Hilfreich sind diese Hinweise von Charles Benoy von den Psychiatrischen Unikliniken Basel und vom Medienratgeber «Schau hin!»:
- Unabhängig von ihrem Alter wollen Kinder mit ihren Ängsten und Themen ernst genommen werden. Zuhören, nachfragen und Interesse zeigen, ist tröstlich.
- Einen offenen Umgang pflegen, auch mit unerfreulichen Themen. Nichts verheimlichen, aber altersentsprechend erklären.
- Unsachliche Spekulationen und Panik vermeiden. Eigene Überlegungen einbringen, jedoch darauf achten, Ruhe und Geborgenheit zu vermitteln. Die Art und Weise, wie wir über ein Thema sprechen, hat einen Einfluss darauf, ob das Kind Angst bekommt oder nicht.
- Auf positive Wortwahl achten, sie fördert das proaktive Verhalten.
- Immer die Hoffnung aufrechterhalten und zusammen Wege und Möglichkeiten finden, was in der Situation getan oder verändert werden kann.
- Absolutistisches Reden und Verhalten vermeiden, Ausnahmen ermöglichen, flexibel bleiben.
- Wer selber grosse Angst hat, muss sich bewusst sein, dass die eigene Hoffnungslosigkeit aufs Kind übergeht. Wenn möglich sich zuerst mit der eigenen Angst befassen und einen Umgang damit finden.

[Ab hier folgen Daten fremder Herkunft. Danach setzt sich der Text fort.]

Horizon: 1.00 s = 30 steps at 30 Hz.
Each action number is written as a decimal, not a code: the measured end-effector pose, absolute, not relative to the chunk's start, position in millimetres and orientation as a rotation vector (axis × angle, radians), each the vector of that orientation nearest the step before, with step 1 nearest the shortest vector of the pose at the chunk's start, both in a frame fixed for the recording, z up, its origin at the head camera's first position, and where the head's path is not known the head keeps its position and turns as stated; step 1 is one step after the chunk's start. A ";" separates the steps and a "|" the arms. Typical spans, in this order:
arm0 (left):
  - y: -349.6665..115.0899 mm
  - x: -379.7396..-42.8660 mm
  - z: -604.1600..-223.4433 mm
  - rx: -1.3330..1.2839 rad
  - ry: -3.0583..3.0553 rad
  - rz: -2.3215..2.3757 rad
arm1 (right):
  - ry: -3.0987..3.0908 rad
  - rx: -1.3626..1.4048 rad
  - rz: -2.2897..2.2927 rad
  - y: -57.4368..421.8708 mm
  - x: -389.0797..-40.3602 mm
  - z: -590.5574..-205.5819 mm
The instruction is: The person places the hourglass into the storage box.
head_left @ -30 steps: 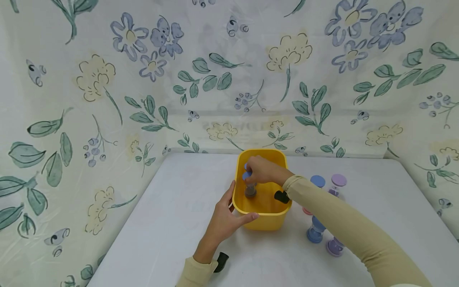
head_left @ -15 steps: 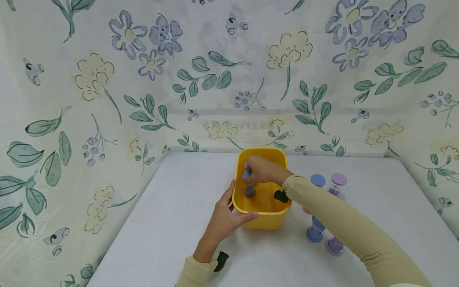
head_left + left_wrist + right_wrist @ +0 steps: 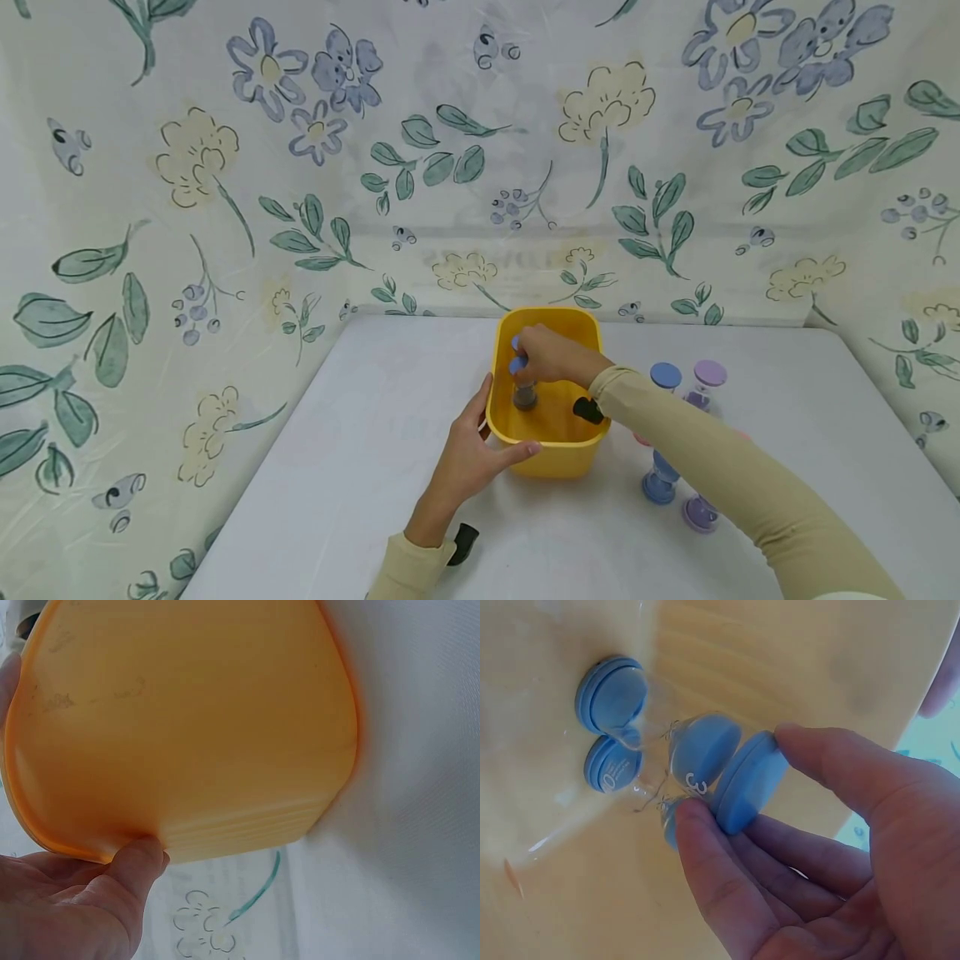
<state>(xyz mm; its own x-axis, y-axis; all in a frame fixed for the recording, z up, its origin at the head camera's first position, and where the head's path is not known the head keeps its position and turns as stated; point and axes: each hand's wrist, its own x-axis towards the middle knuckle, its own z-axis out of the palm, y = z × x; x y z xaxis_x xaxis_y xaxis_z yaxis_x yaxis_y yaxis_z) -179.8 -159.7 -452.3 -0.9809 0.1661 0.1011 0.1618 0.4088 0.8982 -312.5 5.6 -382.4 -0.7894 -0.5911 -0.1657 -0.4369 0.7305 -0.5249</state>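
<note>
My left hand grips the near-left corner of a yellow plastic bin, thumb at its front rim and fingers along its left side. In the left wrist view, the bin wall fills most of the picture. Inside the bin, my right hand pinches the blue end cap of an hourglass containing blue sand. Its other end is near the bin floor; whether it touches cannot be told. A second blue hourglass stands close beside it, partly hidden by the fingers.
Right of the bin stand several hourglasses: a blue one, a purple one, another blue one and another purple one. My right sleeve partly covers them and a pink piece. Floral cloth hangs behind the white table.
Both hands keep nearly the same places on the bin and the hourglass. The whole head view has shifted up very slightly.
</note>
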 end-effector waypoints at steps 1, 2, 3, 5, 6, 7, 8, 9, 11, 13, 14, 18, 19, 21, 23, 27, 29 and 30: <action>-159.7 -179.8 -452.1 0.307 2.634 1.679 | 2.617 -0.798 -0.670 5.5 -312.4 -382.0; -159.7 -179.7 -452.2 0.309 2.636 1.678 | 2.620 -0.796 -0.665 5.4 -312.3 -381.7; -159.8 -179.7 -452.4 0.313 2.633 1.683 | 2.625 -0.795 -0.656 5.3 -312.3 -381.8; -160.0 -179.3 -452.7 0.317 2.635 1.683 | 2.631 -0.789 -0.641 5.4 -312.2 -382.2; -160.1 -179.2 -452.9 0.318 2.633 1.685 | 2.634 -0.785 -0.632 5.3 -312.1 -382.4; -160.2 -179.0 -453.2 0.321 2.634 1.686 | 2.636 -0.782 -0.623 5.3 -312.1 -382.5; -160.3 -178.8 -453.5 0.324 2.633 1.687 | 2.635 -0.778 -0.619 5.4 -311.8 -382.3; -160.3 -178.5 -453.5 0.326 2.632 1.688 | 2.632 -0.776 -0.618 5.6 -311.4 -381.7; -160.4 -178.2 -453.6 0.331 2.637 1.687 | 2.632 -0.774 -0.607 6.3 -310.5 -379.7; -160.7 -178.1 -453.6 0.344 2.641 1.689 | 2.635 -0.772 -0.598 7.7 -309.6 -375.5; -160.8 -178.1 -453.4 0.349 2.644 1.688 | 2.637 -0.775 -0.590 8.6 -309.1 -372.9; -161.3 -178.0 -453.8 0.360 2.634 1.704 | 2.653 -0.803 -0.550 14.1 -308.2 -360.9; -161.4 -178.2 -453.7 0.358 2.627 1.710 | 2.660 -0.816 -0.545 16.2 -308.2 -357.8; -161.4 -178.4 -453.5 0.352 2.614 1.724 | 2.672 -0.841 -0.555 21.4 -308.4 -352.2; -161.1 -178.8 -453.4 0.353 2.607 1.735 | 2.678 -0.852 -0.598 27.5 -308.8 -347.2; -160.4 -178.7 -453.1 0.328 2.594 1.741 | 2.691 -0.893 -0.731 43.9 -306.1 -335.1; -160.2 -178.8 -453.3 0.321 2.588 1.745 | 2.699 -0.900 -0.796 53.2 -302.6 -327.9; -160.0 -178.7 -453.5 0.321 2.587 1.746 | 2.705 -0.899 -0.826 58.5 -300.9 -324.2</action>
<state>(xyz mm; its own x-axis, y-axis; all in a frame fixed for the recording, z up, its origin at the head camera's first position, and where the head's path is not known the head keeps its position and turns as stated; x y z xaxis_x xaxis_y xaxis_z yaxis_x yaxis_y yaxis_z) -178.7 -160.0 -453.5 -0.9791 0.1711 0.1101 0.1661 0.3597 0.9182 -300.9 58.5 -324.2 -0.8029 -0.5960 0.0094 -0.4997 0.6643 -0.5559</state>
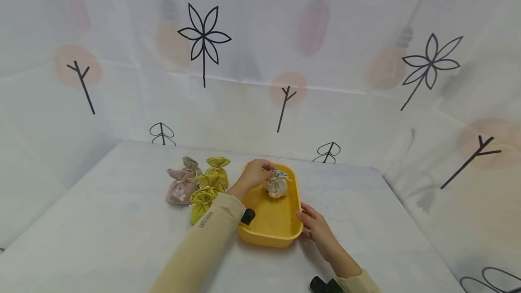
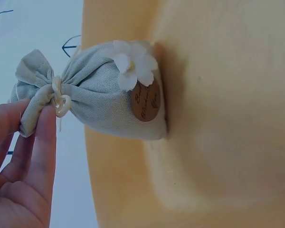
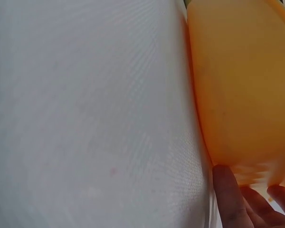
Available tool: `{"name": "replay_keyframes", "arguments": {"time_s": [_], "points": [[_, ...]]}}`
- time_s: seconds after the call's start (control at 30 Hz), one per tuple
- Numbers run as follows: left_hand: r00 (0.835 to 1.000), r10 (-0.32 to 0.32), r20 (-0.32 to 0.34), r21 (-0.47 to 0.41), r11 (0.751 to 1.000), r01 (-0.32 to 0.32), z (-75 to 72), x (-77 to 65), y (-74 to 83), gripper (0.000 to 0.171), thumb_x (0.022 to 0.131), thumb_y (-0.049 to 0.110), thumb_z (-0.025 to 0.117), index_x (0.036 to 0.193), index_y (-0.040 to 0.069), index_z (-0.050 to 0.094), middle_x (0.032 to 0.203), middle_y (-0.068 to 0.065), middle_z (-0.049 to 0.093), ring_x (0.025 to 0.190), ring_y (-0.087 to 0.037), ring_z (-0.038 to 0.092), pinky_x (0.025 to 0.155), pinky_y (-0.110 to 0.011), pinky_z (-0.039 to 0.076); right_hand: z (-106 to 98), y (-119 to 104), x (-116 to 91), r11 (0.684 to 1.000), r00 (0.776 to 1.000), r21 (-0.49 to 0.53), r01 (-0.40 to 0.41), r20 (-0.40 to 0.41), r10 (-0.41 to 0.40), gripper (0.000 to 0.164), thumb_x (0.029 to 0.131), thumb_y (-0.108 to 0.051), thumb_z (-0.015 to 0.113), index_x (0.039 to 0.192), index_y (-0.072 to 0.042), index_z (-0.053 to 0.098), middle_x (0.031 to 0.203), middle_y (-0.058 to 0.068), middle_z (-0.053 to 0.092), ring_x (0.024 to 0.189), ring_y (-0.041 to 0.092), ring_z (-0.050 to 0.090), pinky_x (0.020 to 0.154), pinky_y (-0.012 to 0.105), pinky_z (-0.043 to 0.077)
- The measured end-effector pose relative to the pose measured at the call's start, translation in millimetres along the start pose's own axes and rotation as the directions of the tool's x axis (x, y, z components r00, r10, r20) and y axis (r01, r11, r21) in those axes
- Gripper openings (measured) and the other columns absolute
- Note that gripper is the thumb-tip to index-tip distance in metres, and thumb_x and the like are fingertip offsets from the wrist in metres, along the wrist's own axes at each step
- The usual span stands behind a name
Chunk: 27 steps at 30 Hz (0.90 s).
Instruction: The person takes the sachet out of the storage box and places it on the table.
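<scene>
A pale grey-green drawstring pouch [image 2: 104,90] with a white flower and a round brown tag stands in the far part of the yellow tray [image 1: 270,218]. My left hand [image 1: 254,174] pinches its gathered top between thumb and fingers; the left wrist view shows the pinch beside the tied cord. At the tray's near right corner, my right hand [image 1: 319,232] touches the rim and outer wall. Its fingertips [image 3: 223,178] lie against that wall in the right wrist view, low by the tabletop. Nothing else is in that hand.
Left of the tray stand several pouches: yellow-green pouches [image 1: 217,171], a pink pouch [image 1: 181,189] with a white flower, and a grey-green pouch [image 1: 190,164] behind. They sit on a white-covered table [image 1: 122,234]. A patterned white curtain [image 1: 240,58] hangs behind and at the sides.
</scene>
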<state>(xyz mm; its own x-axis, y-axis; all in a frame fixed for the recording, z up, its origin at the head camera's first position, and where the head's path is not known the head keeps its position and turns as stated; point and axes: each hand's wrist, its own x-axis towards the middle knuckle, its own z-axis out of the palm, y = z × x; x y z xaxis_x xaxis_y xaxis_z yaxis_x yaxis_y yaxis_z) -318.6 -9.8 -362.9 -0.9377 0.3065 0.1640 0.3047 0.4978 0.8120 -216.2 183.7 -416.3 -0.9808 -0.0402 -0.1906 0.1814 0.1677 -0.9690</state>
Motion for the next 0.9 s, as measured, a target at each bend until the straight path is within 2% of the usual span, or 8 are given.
{"name": "replay_keyframes", "arguments": {"time_s": [0.13,0.37,0.63,0.77,0.9], "points": [[1.0,0.01,0.001,0.0,1.0,-0.01,-1.0,-0.8,4.5,0.012,0.09,0.006,0.06,0.096,0.005,0.07,0.089,-0.005,0.062,0.071,-0.014,0.06,0.063,-0.023,0.051,0,0,0,1.0,1.0,-0.001,0.004,-0.003,-0.004,0.05,0.096,-0.019,0.048,0.14,0.002,0.035,0.136,0.025,0.041,0.111,0.033,0.053,0.082,0.039,0.051],[1.0,-0.014,0.025,-0.045,0.999,0.015,-5.3,-7.7,12.4,0.011,0.089,0.006,0.061,0.095,0.005,0.07,0.087,-0.002,0.061,0.072,-0.012,0.06,0.067,-0.025,0.053,1,1,1,1.0,1.0,0.005,0.002,-0.008,-0.002,0.05,0.096,-0.019,0.048,0.139,0.003,0.037,0.134,0.025,0.043,0.109,0.031,0.055,0.082,0.039,0.051],[0.999,0.033,0.028,-0.095,0.995,-0.031,-20.8,-20.5,28.4,0.011,0.09,0.006,0.061,0.096,0.006,0.07,0.092,-0.004,0.062,0.078,-0.014,0.061,0.07,-0.028,0.054,-1,0,3,1.0,1.0,-0.002,0.005,-0.007,-0.005,0.05,0.096,-0.019,0.049,0.139,0.003,0.037,0.133,0.025,0.044,0.108,0.032,0.055,0.081,0.039,0.052],[0.999,0.024,0.036,-0.087,0.996,-0.021,-28.1,-26.0,36.6,0.011,0.091,0.009,0.06,0.097,0.008,0.07,0.094,-0.002,0.062,0.08,-0.014,0.06,0.075,-0.03,0.053,-1,0,3,1.0,1.0,0.0,0.006,-0.002,-0.006,0.05,0.096,-0.019,0.049,0.139,0.003,0.036,0.133,0.025,0.044,0.108,0.032,0.055,0.08,0.039,0.052],[0.998,0.036,0.043,-0.067,0.997,-0.033,-34.5,-31.7,42.4,0.012,0.091,0.01,0.06,0.099,0.009,0.069,0.095,-0.002,0.062,0.081,-0.014,0.06,0.072,-0.025,0.053,-3,1,3,1.0,1.0,-0.003,0.002,0.001,-0.002,0.051,0.096,-0.02,0.049,0.14,0.003,0.035,0.134,0.025,0.043,0.107,0.031,0.055,0.079,0.038,0.052]]}}
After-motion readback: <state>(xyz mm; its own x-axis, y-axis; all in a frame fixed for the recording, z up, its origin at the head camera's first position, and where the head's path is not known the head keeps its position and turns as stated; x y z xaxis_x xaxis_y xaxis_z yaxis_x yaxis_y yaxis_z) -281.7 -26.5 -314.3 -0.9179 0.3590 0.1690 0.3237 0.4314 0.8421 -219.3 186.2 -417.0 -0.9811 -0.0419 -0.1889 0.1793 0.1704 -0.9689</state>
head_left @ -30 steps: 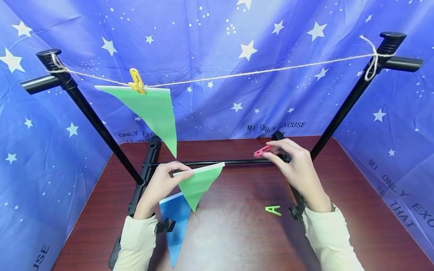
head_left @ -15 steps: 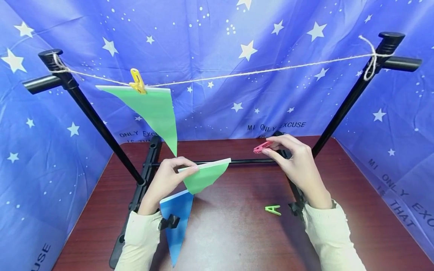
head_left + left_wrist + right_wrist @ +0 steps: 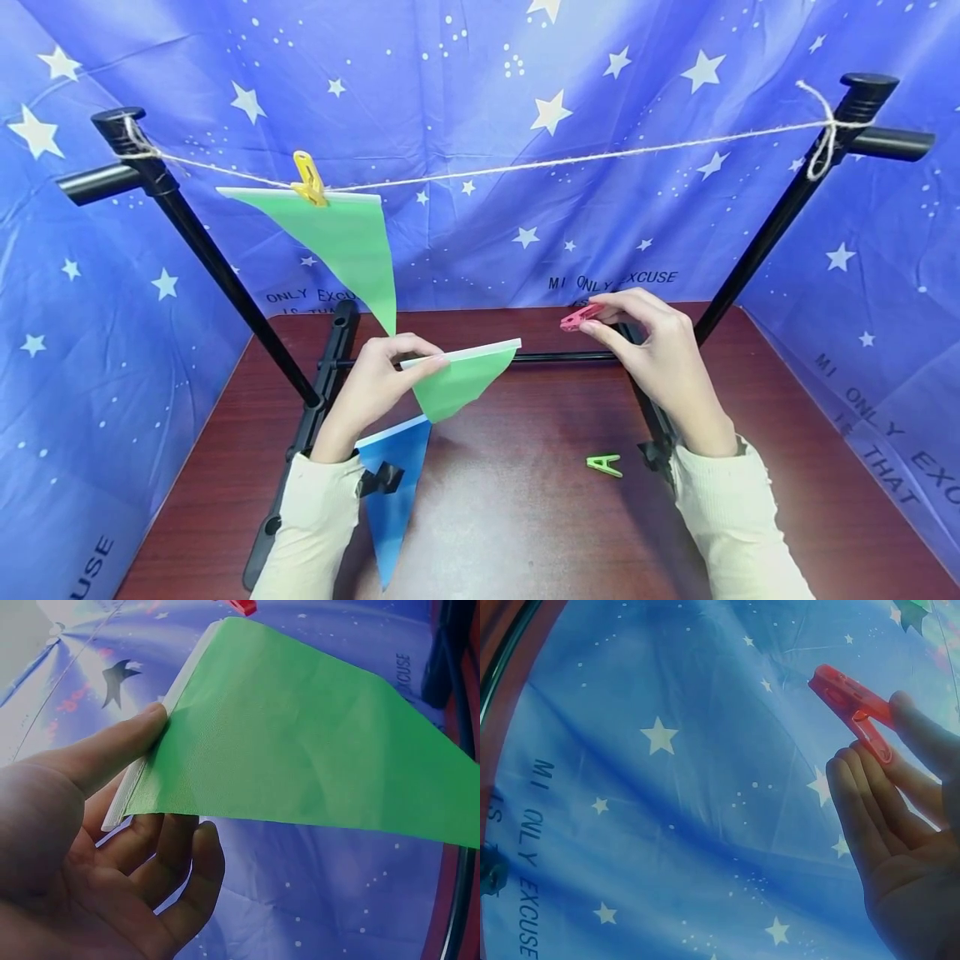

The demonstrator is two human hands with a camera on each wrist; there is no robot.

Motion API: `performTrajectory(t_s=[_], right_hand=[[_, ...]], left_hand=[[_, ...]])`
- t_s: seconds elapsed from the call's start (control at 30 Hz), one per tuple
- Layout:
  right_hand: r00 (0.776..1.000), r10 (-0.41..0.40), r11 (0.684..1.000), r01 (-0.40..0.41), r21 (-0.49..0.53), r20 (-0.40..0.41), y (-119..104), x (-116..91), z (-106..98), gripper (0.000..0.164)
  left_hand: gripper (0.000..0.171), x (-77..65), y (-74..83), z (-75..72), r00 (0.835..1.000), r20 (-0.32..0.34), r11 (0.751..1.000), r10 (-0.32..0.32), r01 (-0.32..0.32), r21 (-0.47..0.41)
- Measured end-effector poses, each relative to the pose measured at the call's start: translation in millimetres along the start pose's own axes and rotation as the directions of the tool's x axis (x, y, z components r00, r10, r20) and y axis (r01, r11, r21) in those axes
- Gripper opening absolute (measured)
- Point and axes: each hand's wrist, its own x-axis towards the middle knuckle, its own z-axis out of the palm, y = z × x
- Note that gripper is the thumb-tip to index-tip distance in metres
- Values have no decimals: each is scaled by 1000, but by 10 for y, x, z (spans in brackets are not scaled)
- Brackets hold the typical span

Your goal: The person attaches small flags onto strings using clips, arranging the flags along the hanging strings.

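My left hand (image 3: 378,385) pinches a green triangular pennant (image 3: 465,379) by its white top edge, thumb on one face and fingers behind, as the left wrist view shows with the pennant (image 3: 285,735) spread out. Over on the right, my right hand (image 3: 660,358) holds a red clothespin (image 3: 580,317) by its handle ends between thumb and finger; in the right wrist view the clothespin (image 3: 851,709) points away from the hand. A second green pennant (image 3: 345,242) hangs from the string (image 3: 570,160), clipped by a yellow clothespin (image 3: 310,179).
A blue pennant (image 3: 393,500) lies on the brown table (image 3: 510,517) beside the left wrist. Nearer the right sleeve lies a light green clothespin (image 3: 603,466). Black posts (image 3: 225,275) on either side carry the string, and a black crossbar (image 3: 562,357) runs low between them.
My left hand has moved up and slightly right with the green pennant, whose tip has swung away from view. The right hand with the red clothespin has risen a little.
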Motion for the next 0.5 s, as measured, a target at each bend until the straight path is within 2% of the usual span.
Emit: performTrajectory(t_s=[0.5], right_hand=[[999, -25, 999, 25, 29, -21, -87, 137, -21, 30]], left_hand=[[8, 112, 157, -5, 998, -19, 999, 54, -53, 5]])
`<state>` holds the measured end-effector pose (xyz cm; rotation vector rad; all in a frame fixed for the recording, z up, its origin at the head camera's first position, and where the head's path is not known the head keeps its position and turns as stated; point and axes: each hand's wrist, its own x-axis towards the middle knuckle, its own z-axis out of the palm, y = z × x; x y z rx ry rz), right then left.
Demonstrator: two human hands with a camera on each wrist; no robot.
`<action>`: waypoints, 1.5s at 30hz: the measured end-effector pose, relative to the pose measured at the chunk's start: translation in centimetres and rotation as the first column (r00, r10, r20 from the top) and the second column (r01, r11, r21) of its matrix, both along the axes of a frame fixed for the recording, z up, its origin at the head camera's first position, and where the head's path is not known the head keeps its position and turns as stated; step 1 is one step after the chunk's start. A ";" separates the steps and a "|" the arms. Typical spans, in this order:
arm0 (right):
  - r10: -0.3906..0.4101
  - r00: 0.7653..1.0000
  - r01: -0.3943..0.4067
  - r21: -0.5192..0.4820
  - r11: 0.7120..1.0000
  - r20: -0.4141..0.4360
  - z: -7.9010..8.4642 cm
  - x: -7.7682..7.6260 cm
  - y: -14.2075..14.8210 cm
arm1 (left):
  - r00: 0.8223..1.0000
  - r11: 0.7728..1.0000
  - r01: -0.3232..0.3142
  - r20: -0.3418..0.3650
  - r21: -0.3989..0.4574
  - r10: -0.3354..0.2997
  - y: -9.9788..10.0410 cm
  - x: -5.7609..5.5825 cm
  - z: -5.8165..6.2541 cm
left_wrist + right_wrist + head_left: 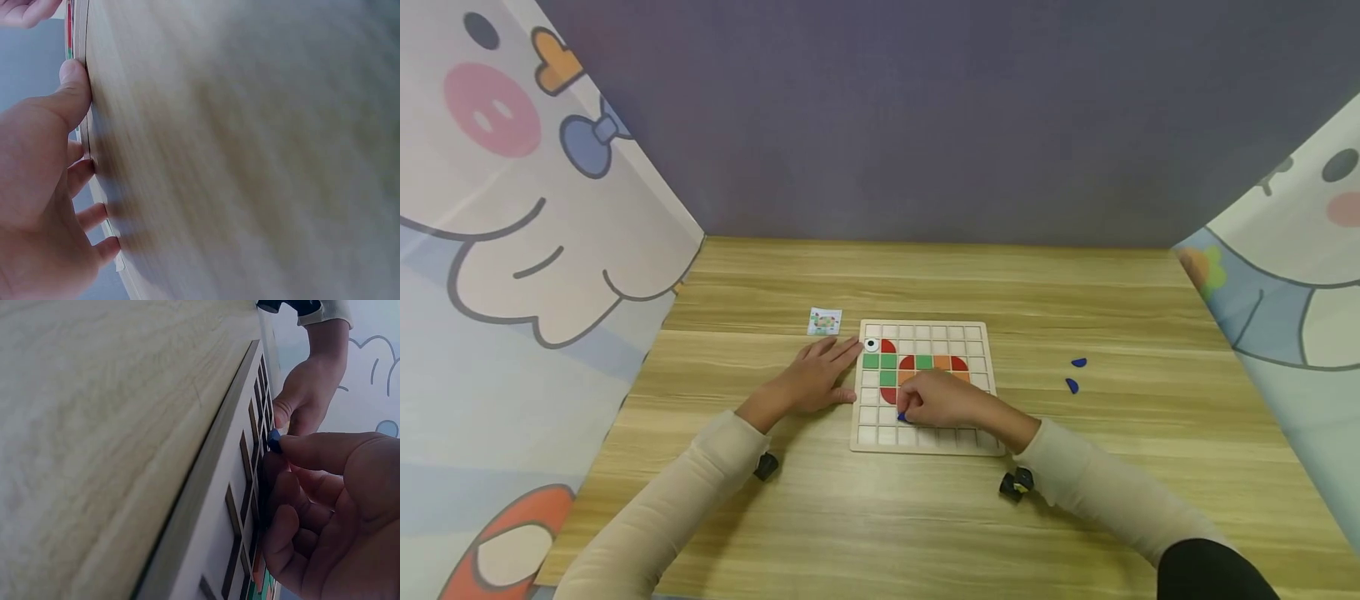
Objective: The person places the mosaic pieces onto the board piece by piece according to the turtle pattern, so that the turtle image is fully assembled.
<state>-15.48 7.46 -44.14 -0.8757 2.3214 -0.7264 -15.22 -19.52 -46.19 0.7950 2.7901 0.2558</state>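
Observation:
A wooden grid board [925,331] lies on the table, partly filled with green, red and orange pieces. A round white eye piece [871,344] sits near its upper left corner. My right hand [942,397] is over the board, pinching a small blue piece [275,440] between thumb and forefinger, close above the lower left cells. My left hand [815,377] rests with spread fingers at the board's left edge, its thumb [75,87] touching the rim. The right hand covers part of the pattern in the head view.
Two blue half-round pieces [1078,362] lie on the table to the right of the board. A small printed picture card [824,322] is beyond the left hand. A dark grey panel [925,125] stands behind the table, with cartoon-printed walls [497,208] at the sides.

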 end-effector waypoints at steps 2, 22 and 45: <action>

Ausführlicheres zum Thema Umgang mit Ängsten lesen Sie in unserem Beitrag «Ängste und Kontrollverlust» aus Ausgabe 5/20.
Prävention von Konflikten
Ausser in den Ferien verbringen die meisten Familien nicht so viel Zeit alle miteinander wie aktuell. Sind die räumliche Verhältnisse eng, kann dies zu Konflikten und Streit führen. Folgende Tipps vom BÖP helfen:
- Jeder verbringt klar abgegrenzte Stunden allein für sich.
- Jedes Familienmitglied kann sich zurückziehen.
- Nicht warten, bis die Situation eskaliert. Ärger frühzeitig ansprechen.
- Alleine spazieren gehen.
- An einer täglichen Familienkonferenz erzählt jede und jeder, wie es ihr oder ihm geht und welche Bedürfnisse und Wünsche sie oder er hat.
- Sich selbst und anderen gegenüber nachsichtiger sein als sonst.
- Krisentelefone nutzen. Zum Beispiel: Elternnotruf 0848 35 45 55.
Prävention von häuslicher Gewalt
Die Dachorganisationen für Jungen-, Männer- und Väterarbeit in der Schweiz, Österreich und Deutschland haben am 25. März 2020 gemeinsam ein «Survival-Kit für Männer unter Druck» veröffentlicht. In einer Medienmitteilung dazu schreibt Männer.ch: «Die Zeichen verdichten sich, dass die mit der Corona-Krise verbundenen Einschränkungen zu einer Zunahme häuslicher Gewalt führen.»
Die Empfehlungen zum Selbstmanagement sollen Männern helfen, gewaltfrei durch diese ausserordentliche Zeit zu kommen. Die Tipps gibt es derzeit in acht Sprachen.
- Akzeptieren, was man nicht ändern kann.
- Sich Gutes tun.
- Ordnung schaffen.
- Sich mitteilen.
- Auf die eigenen Grenzen achten.
- Wahrnehmen, was innen drin passiert.
- Einen Plan machen um sich im Notfall zu beruhigen.
- Auf Alarmsignale achten.
- Eigene Verletzungen und Verwundungen ernst nehmen.